Try it:
Copy each line in the data below that contains the word "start".

Data block:
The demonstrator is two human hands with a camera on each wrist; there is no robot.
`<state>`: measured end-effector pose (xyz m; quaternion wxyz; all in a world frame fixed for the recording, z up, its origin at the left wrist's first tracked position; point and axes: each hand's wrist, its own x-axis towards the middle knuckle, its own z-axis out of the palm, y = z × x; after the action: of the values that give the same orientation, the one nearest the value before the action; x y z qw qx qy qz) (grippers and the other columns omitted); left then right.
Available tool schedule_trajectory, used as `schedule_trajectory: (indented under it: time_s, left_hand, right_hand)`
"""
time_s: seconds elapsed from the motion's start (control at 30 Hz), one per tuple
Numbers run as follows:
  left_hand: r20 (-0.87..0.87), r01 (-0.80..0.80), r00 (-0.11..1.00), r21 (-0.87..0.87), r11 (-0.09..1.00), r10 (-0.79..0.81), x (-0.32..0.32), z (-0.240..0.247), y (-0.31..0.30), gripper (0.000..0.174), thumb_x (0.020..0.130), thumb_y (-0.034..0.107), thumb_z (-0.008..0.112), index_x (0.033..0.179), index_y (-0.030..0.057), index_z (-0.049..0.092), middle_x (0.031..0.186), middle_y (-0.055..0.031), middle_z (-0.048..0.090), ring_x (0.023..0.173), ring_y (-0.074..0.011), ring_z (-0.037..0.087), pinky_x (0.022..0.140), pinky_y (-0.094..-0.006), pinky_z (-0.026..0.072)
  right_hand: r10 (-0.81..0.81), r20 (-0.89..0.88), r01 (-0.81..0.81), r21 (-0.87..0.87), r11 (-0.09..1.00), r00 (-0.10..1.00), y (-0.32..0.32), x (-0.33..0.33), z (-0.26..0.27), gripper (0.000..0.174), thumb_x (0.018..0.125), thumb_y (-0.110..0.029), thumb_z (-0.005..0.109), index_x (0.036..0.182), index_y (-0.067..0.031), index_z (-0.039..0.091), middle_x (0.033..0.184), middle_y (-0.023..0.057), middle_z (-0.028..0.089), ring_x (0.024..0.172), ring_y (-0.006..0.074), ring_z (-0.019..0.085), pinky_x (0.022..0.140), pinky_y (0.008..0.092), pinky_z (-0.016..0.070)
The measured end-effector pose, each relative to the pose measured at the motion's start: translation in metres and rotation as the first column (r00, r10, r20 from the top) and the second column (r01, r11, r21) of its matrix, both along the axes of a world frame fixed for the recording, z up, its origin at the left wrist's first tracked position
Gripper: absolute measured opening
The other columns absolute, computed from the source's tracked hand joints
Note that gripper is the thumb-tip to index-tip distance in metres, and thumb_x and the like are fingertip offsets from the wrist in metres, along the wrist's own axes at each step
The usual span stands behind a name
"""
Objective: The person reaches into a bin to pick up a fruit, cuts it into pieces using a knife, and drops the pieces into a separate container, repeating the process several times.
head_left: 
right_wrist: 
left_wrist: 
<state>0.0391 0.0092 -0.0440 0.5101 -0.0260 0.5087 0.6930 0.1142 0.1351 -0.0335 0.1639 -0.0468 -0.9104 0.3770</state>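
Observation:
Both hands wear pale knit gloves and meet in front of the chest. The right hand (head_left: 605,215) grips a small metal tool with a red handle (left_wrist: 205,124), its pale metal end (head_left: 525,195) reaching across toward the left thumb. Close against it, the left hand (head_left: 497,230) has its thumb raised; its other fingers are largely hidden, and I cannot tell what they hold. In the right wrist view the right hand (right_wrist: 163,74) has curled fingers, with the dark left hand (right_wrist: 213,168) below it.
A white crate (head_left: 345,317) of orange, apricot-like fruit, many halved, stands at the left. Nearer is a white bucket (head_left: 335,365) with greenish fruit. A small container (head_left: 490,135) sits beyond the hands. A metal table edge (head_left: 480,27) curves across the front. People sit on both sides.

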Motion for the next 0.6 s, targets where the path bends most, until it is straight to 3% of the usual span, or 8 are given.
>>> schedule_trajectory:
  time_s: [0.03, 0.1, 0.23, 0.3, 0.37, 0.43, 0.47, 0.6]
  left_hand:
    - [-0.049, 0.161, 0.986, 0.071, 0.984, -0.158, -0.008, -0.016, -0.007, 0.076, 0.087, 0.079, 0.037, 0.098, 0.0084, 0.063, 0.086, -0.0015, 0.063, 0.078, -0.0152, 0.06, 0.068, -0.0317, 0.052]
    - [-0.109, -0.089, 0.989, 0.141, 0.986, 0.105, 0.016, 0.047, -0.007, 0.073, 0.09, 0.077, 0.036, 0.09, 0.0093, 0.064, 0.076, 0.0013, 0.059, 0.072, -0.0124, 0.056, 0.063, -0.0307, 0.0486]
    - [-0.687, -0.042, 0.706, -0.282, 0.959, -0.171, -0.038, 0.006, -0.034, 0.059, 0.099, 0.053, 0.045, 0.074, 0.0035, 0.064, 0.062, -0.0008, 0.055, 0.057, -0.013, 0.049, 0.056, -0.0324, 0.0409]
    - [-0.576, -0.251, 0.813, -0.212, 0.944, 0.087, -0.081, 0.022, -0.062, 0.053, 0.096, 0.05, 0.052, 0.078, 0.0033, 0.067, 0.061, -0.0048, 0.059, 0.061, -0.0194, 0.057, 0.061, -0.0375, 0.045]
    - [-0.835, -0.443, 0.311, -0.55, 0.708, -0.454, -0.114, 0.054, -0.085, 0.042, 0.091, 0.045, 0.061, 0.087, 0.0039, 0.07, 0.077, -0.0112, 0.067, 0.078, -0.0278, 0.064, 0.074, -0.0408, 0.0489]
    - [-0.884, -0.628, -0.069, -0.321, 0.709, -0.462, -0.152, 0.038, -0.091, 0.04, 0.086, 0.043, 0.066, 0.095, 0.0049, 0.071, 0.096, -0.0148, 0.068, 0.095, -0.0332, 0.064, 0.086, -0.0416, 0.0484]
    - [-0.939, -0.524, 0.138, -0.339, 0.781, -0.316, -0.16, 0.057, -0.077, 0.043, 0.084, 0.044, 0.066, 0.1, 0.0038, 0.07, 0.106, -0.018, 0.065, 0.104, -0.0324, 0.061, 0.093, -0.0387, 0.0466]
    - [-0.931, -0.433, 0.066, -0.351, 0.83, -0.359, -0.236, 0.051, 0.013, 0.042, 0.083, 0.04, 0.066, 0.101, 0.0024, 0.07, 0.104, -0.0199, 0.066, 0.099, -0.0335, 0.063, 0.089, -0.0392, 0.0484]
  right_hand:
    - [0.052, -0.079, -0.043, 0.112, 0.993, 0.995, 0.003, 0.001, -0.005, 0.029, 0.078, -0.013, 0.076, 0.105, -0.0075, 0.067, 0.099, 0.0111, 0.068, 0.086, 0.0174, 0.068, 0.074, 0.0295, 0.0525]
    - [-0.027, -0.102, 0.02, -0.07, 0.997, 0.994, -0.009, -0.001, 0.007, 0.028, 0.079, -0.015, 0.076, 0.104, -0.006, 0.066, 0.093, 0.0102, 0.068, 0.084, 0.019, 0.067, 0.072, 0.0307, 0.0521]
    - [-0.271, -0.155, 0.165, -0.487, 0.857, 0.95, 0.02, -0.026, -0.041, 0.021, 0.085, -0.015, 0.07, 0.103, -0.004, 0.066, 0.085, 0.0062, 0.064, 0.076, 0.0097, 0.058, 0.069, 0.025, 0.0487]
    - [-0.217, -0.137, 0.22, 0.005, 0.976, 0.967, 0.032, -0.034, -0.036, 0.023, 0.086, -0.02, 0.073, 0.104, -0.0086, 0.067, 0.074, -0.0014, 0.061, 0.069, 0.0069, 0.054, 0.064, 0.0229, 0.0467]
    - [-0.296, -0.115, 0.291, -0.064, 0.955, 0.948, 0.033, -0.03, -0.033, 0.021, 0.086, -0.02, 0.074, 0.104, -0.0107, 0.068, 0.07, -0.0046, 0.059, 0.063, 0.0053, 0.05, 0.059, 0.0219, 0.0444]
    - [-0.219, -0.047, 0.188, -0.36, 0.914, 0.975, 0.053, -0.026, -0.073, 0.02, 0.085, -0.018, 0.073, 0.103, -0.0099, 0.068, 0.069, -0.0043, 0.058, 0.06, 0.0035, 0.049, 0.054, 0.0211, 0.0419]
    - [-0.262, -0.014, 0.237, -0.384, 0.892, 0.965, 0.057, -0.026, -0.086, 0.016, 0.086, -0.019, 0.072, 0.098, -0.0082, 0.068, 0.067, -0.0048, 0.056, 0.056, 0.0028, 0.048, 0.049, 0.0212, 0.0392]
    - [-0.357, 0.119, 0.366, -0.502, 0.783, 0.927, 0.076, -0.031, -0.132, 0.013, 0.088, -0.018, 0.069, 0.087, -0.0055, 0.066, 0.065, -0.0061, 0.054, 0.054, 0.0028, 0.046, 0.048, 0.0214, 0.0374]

Task solution:
time_s: seconds elapsed from the motion's start (control at 30 Hz), one per tuple
The measured end-effector pose, each relative to the pose measured at the motion's start: translation in metres and rotation as the first column (r00, r10, r20 from the top) and the second column (r01, r11, r21) of its matrix, both along the axes of a world frame fixed for the recording, z up, its origin at the left wrist's first tracked position

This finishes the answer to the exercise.